Of course trying to make Russia's transition as successful as possible would have required Marshall Plan-scale aid--on the order of $70 billion a year. I tended to think that such aid should be focused on making sure that democratization worked, and that as far as economic reorganization was concerned that the Russians should try a bunch of different things and then keep doing the ones that seemed to work. Others thought differently: some seemed to think that halting hyperinflation and achieving macroeconomic stabilization was the one thing that had to be done first; others seemed to think that if you privatized industry you would create a politically-powerful class with a strong interest in rapid economic development--create a progressive bourgeoisie, as it were.

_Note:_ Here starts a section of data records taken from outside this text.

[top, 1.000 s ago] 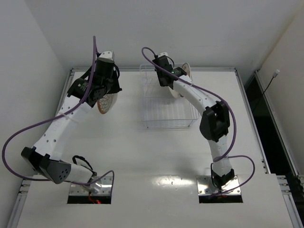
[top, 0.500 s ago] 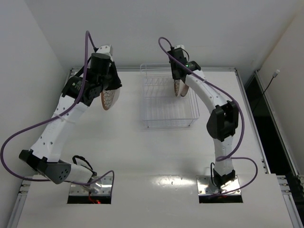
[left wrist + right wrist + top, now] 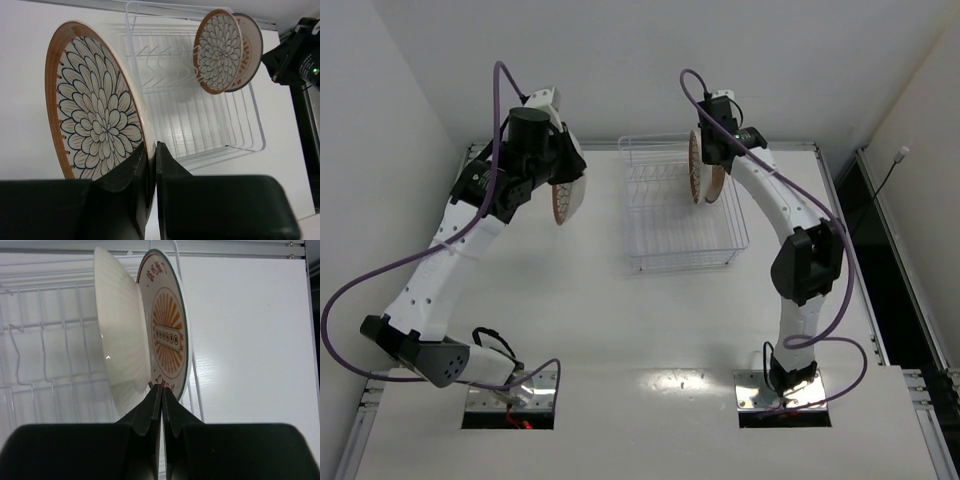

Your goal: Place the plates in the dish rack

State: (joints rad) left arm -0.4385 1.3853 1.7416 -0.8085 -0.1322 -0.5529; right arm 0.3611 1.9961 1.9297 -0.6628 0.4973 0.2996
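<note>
Both hands are pinching plate rims; the left hand [image 3: 150, 150] holds the left plate [image 3: 95, 130], petal-patterned, on edge above the tabletop [image 3: 580, 300], left of the rack [image 3: 675, 232]. The right hand [image 3: 161, 390] holds the right plate [image 3: 122, 335], its twin, upright at the rack's far right end, just beside the sunburst plate [image 3: 170, 335] standing there.

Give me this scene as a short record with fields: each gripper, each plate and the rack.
left gripper: shut on the rim of the first petal plate
first petal plate: held on edge, left of the dish rack
right gripper: shut at two plates' lower rims; which it pinches is unclear
second petal plate: on edge over the rack's far right part
sunburst plate: close behind it, by the rack's right wall
seated in slots: cannot tell
dish rack: white wire, on the table
</note>
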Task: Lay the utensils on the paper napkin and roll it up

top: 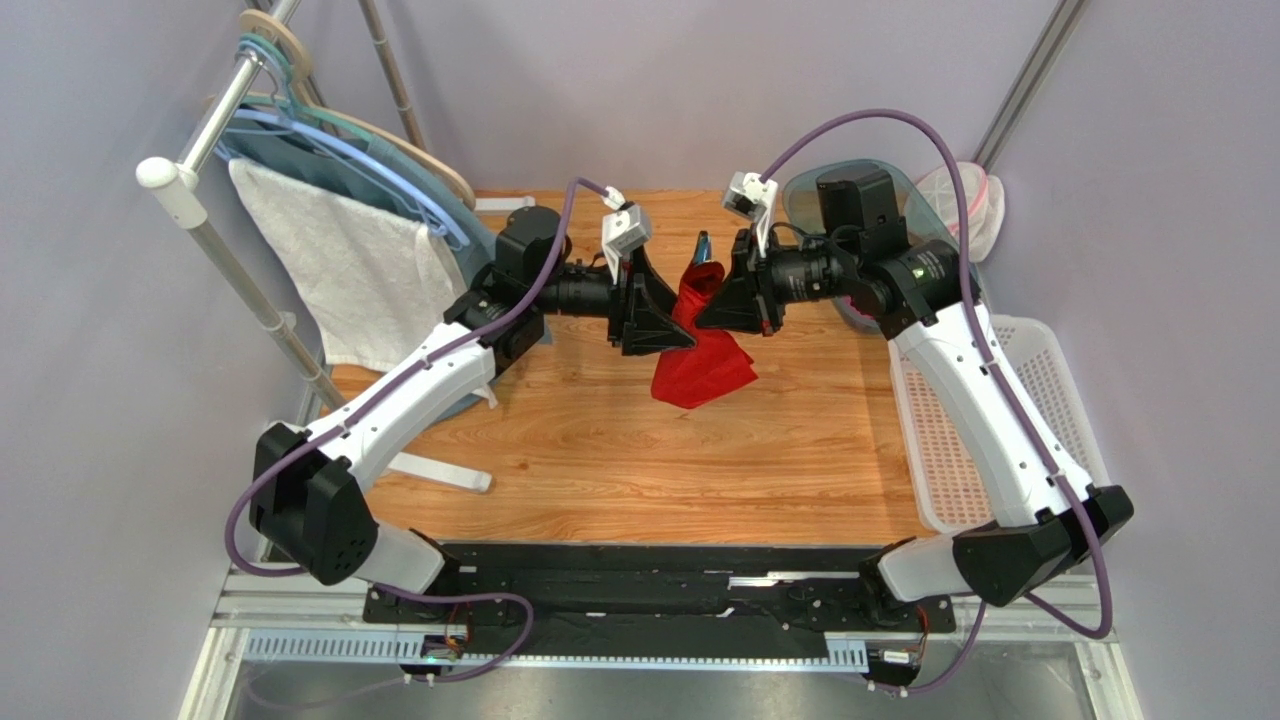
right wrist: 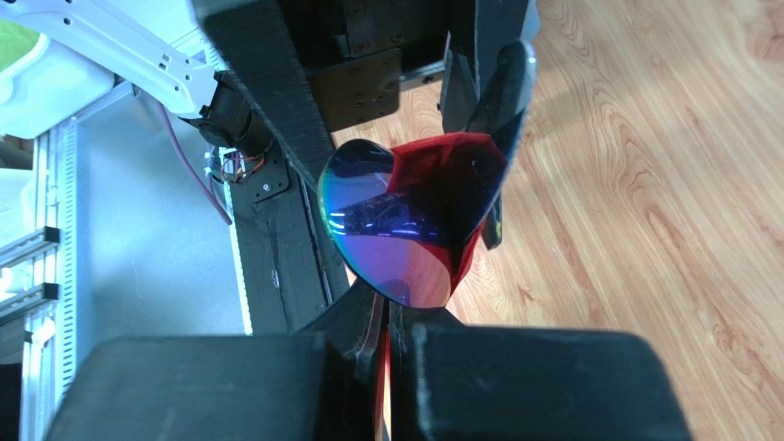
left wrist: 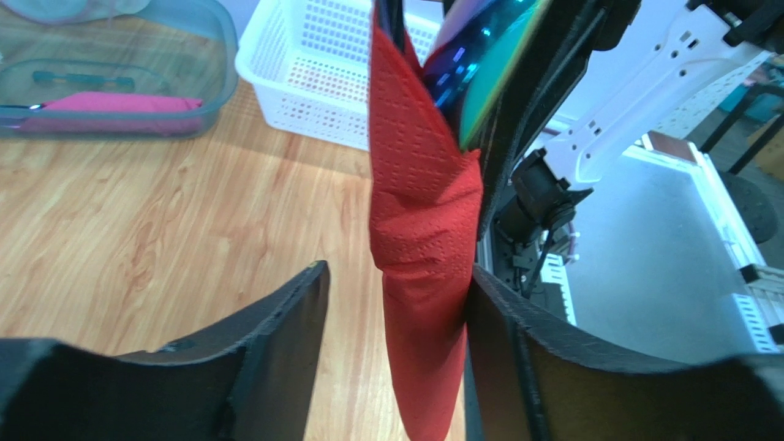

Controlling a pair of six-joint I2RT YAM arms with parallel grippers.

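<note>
While you look down from the top camera, both arms meet above the middle of the counter [top: 601,450] with the paper napkin [top: 706,372] hanging crumpled between them, clear of the wood. The left pincer [top: 669,315] and right pincer [top: 724,300] crowd so close that you cannot read their jaws from here. Only a thin bluish tip of a utensil [top: 702,243] pokes up above the red paper.

From the left wrist, your left pincer stands open. The napkin touches its right-hand finger [left wrist: 515,340], and a gap shows beside the other finger. The utensil's shiny bowl is cut off by the top edge, its handle hidden in the folds. A white basket [left wrist: 313,64] sits behind.

From the right wrist, the right pincer [right wrist: 386,331] is clamped on the napkin, with a red sliver showing between its fingers. You cannot tell whether the handle sits in that grip too.
</note>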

But the policy of attempting to avoid a Weimar Russia would seem to require not just a lot more aid, but also treating Russia as a great power--no sudden moves, genuine consultation on security issues, and so forth. I understand how the politics of the deficit wiped out any chances of Marshall Plan Mark II. I don't understand our policy of not treating Russia like the great military power it was and in all probability will be again.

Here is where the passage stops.